In an age when specialization has run rampant in high school sports, Mackenzie Scully preferred to just be special.
She didn’t focus all her athletic time and energy on one sport, starring in both basketball and soccer at Padua Academy.
That didn’t prevent her from being the Delaware High School Soccer Coaches Association’s choice as state Player of the Year for the 2016 season.
“I love playing two sports,” said Scully, a Newark resident who recently graduated from Padua. “When I was younger, I always liked playing basketball more during basketball season and playing soccer more during soccer season.
“They’re completely different games, but I enjoy the different aspects of each and it keeps me in better shape. In basketball, you always have to see that one extra pass, and I think that helps me in soccer. I always try to look ahead before I even get the ball to see where I need to pass it.’’
Scully, whose knack for making the perfect pass from her left midfield spot cemented her soccer reputation, was also one of just 28 girls named to the National Soccer Coaches Association of America Winter-Spring All-American team.
A separate All-American team exists for those who play girls soccer in the fall. Girls soccer is played in the fall in 25 states and the District of Columbia, in the winter in six states and in the spring in 20 states, including Delaware (Arizona has fall and winter seasons), according to the National Federation of State High School Associations.
Soccer sprouted in the spring as a girls high school sport in Delaware in the early 1990s because of the availability of fields, referees and coaches opposite the boys’ fall soccer season and away from another fall girls sport, field hockey, which has deep roots and strong popularity in Delaware.
A four-year varsity performer, Scully played on Padua teams that went 48-2-3, won four state championships and went unbeaten in the last 41 games dating to May of her sophomore year. Padua finished the 2016 season ranked No. 2 nationally in the USA Today/National Soccer Coaches Association of America poll.
The difficulty in earning a spot on the field for Padua drove Scully to improve and excel.
“It’s been awesome,” Scully said of being part of the Padua juggernaut. “My freshman year I thought I was mediocre but because of the pressure and all that we had to do I thought it made me a better person.
“All these good younger players keep coming in and you say to yourself ‘I’ve got to play better.’ You make your whole team better and we all push each other. I feel like I’ve come a long way.”
Scully could always be counted on, Padua coach Joe Brown said, for “big-time moments in big-time games against quality opponents” while compiling career totals of 29 goals and 33 assists.
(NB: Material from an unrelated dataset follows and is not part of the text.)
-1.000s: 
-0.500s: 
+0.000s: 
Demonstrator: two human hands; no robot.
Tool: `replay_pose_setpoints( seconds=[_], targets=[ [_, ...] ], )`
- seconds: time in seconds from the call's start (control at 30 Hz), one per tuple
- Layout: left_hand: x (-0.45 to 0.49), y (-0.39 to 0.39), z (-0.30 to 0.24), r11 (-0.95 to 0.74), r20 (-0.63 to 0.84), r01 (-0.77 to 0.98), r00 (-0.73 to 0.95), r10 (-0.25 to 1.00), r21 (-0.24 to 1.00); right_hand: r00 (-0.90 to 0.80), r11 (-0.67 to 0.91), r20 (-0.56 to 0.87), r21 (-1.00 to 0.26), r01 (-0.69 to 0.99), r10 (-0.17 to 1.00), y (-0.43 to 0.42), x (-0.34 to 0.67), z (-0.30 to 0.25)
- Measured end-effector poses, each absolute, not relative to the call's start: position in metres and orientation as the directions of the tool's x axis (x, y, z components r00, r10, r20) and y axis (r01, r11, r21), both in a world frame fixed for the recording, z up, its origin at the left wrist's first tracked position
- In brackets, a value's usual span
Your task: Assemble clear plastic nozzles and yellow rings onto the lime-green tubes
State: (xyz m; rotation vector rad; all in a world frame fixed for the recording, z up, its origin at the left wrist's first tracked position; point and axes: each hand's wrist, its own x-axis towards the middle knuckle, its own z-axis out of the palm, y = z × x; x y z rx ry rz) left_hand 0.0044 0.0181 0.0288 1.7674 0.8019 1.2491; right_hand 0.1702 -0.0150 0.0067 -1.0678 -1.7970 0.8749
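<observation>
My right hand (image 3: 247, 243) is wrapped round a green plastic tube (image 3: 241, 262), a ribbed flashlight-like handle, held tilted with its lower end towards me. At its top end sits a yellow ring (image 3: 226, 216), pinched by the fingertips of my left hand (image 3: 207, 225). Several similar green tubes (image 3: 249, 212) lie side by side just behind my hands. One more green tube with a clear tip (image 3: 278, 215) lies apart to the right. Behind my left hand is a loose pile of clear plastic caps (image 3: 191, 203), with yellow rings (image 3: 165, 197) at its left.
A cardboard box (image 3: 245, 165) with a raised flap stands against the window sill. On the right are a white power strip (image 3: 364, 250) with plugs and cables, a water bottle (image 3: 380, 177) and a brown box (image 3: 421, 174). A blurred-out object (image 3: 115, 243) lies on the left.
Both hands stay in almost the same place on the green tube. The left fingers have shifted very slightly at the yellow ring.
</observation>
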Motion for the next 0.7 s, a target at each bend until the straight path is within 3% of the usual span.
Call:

In the 2016 season, that included scoring a fourth-minute goal to ignite Padua’s 3-0 state semifinal win over Wilmington Charter and setting up Padua’s lone goal in its 1-0 victory over powerful Ocean Lakes High of Virginia.
In this year’s 4-1 state championship win over Caesar Rodney, Scully’s 36th-minute cross found the head of Megan Mallon, who delivered the Pandas’ second goal.
“When Mackenzie gets it on the left side, no one can stop her,” Mallon boasted afterward. “She gets by everyone. She finds the open person.”
“She will spread the defense out,” Brown said. “She will wear out that right back all day long. If she beats the defense and gets in [to shoot] – boom! She has the speed to do that. But she’s always crossing balls to set up goals.”
One of those serves from the corner set up Arryana Daniels’ goal that gave Padua its initial edge in a 3-1 state championship triumph in 2015 over Caesar Rodney.
A slick Scully delivery had also led to Daniels’ goal – Padua’s second – in its 3-1 win over CR in the 2014 state final.
As a midfielder, Scully also had to play a key defensive role while maintaining a tireless work rate.
“It’s a great honor to have your hard work recognized,” Scully said, “when you’re the person who’s on the side, so you’re not always scoring the goals.
“My main role was beating my defenders to the baseline and being able to cross the ball, putting it in great position for my forwards so they can score goals. That’s how you get the goals. Scoring the goals is nice but the ball has to get there somehow. But I couldn’t have done it without our forwards. They have to be there to get the ball. They made the great runs.”
Scully, who played club soccer for the Delaware Rush, will attend the University of Delaware, where she’ll study athletic training eyeing graduate school for physical therapy. She hopes to play on the UD women’s soccer club team.
“I love dual sport athletes,” Brown said. “They’ve learned to use different athletic skills. They’re competing in different arenas. They can take bits and pieces from those experiences and bring it here. Even though her primary sport is soccer, in basketball, as a guard, Mackenzie was the one who controlled the floor along with Megan Mallon.”
Scully said she’s had friends who, sometimes from parental pressure, became so focused on one sport that, eventually, the enjoyment vanished and they grew bored of it.
Variety has spiced up her athletic life and been a key to her success. Scully, who also used to swim competitively, feels being an all-around athlete helped prevent her from ever suffering a serious injury.
“Always playing basketball kept my mind off soccer,” Scully said, “and when I got back into soccer season I was so excited.”